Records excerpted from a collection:
--*--

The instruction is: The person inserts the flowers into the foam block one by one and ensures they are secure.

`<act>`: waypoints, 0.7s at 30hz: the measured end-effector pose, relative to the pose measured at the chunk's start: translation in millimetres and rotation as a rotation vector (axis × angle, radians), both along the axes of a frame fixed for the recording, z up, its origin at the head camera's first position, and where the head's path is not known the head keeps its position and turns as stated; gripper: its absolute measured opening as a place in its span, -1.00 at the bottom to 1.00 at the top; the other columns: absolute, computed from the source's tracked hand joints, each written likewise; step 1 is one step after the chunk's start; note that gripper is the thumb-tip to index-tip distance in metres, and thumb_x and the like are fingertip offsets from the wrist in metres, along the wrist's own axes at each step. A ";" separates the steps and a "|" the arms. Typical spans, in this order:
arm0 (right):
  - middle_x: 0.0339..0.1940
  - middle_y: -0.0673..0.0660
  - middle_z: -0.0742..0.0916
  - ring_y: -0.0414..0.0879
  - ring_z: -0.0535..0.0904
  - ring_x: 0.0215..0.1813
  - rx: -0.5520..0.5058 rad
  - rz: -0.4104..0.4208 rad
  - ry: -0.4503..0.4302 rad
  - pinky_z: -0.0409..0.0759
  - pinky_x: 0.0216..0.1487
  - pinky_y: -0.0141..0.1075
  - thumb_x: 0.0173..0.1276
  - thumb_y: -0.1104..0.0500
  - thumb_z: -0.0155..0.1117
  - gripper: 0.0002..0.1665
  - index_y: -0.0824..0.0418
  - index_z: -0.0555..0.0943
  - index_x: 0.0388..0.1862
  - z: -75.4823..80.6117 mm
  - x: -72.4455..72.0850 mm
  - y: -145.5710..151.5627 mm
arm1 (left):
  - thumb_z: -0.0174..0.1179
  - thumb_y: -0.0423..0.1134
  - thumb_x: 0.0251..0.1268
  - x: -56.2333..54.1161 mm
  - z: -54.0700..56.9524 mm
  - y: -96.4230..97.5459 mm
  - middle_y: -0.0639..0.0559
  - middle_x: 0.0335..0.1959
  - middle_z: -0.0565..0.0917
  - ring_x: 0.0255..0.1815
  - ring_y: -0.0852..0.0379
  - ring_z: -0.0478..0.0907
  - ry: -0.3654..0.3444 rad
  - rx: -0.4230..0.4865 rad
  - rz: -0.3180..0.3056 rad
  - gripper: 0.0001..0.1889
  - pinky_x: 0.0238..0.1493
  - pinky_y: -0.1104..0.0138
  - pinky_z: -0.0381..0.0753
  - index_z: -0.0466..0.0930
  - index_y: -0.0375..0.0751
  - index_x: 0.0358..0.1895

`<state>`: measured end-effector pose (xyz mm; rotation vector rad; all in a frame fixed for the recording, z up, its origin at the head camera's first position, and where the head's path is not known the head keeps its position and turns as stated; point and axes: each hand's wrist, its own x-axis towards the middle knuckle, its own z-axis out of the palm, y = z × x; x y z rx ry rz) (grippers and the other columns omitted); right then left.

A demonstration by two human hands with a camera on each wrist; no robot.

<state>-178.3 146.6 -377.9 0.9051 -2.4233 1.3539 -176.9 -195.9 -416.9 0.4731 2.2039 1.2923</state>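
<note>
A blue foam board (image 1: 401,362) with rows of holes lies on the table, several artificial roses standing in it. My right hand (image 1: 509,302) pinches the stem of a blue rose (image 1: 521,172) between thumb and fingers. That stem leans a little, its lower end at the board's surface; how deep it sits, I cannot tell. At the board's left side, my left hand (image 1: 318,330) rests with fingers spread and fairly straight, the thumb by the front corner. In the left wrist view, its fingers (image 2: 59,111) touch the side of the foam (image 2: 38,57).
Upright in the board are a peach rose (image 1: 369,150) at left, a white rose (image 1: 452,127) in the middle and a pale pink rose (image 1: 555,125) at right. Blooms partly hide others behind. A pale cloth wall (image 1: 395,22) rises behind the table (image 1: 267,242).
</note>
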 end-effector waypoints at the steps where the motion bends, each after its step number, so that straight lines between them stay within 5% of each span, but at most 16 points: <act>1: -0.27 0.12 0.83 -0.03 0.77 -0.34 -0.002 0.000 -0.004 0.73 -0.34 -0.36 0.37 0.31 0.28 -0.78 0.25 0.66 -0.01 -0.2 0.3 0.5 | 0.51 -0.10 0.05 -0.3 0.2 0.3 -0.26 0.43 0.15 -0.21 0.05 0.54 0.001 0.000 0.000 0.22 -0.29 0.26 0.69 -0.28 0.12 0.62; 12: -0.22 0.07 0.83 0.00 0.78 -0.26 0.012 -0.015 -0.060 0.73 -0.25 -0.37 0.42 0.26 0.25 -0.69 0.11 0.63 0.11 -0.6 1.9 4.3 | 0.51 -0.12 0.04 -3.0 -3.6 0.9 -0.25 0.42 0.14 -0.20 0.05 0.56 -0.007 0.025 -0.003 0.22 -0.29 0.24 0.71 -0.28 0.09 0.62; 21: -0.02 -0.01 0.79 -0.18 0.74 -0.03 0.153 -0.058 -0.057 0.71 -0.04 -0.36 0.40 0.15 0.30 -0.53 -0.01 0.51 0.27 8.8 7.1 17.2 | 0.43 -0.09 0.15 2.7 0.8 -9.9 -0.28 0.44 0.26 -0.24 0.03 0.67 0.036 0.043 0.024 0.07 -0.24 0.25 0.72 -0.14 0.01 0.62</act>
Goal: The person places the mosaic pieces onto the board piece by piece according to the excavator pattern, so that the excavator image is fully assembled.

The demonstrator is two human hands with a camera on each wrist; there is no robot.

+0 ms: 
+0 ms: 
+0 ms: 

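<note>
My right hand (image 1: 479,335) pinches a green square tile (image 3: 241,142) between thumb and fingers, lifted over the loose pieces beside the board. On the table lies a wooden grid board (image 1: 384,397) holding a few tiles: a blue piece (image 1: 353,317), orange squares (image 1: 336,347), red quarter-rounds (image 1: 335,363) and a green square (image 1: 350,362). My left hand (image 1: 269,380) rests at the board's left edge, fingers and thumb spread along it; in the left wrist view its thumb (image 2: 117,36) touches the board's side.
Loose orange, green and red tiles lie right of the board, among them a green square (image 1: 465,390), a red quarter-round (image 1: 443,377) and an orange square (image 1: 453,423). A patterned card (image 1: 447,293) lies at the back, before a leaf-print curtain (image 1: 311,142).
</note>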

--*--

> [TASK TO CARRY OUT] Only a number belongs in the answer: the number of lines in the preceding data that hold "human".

> [TASK RESULT] 2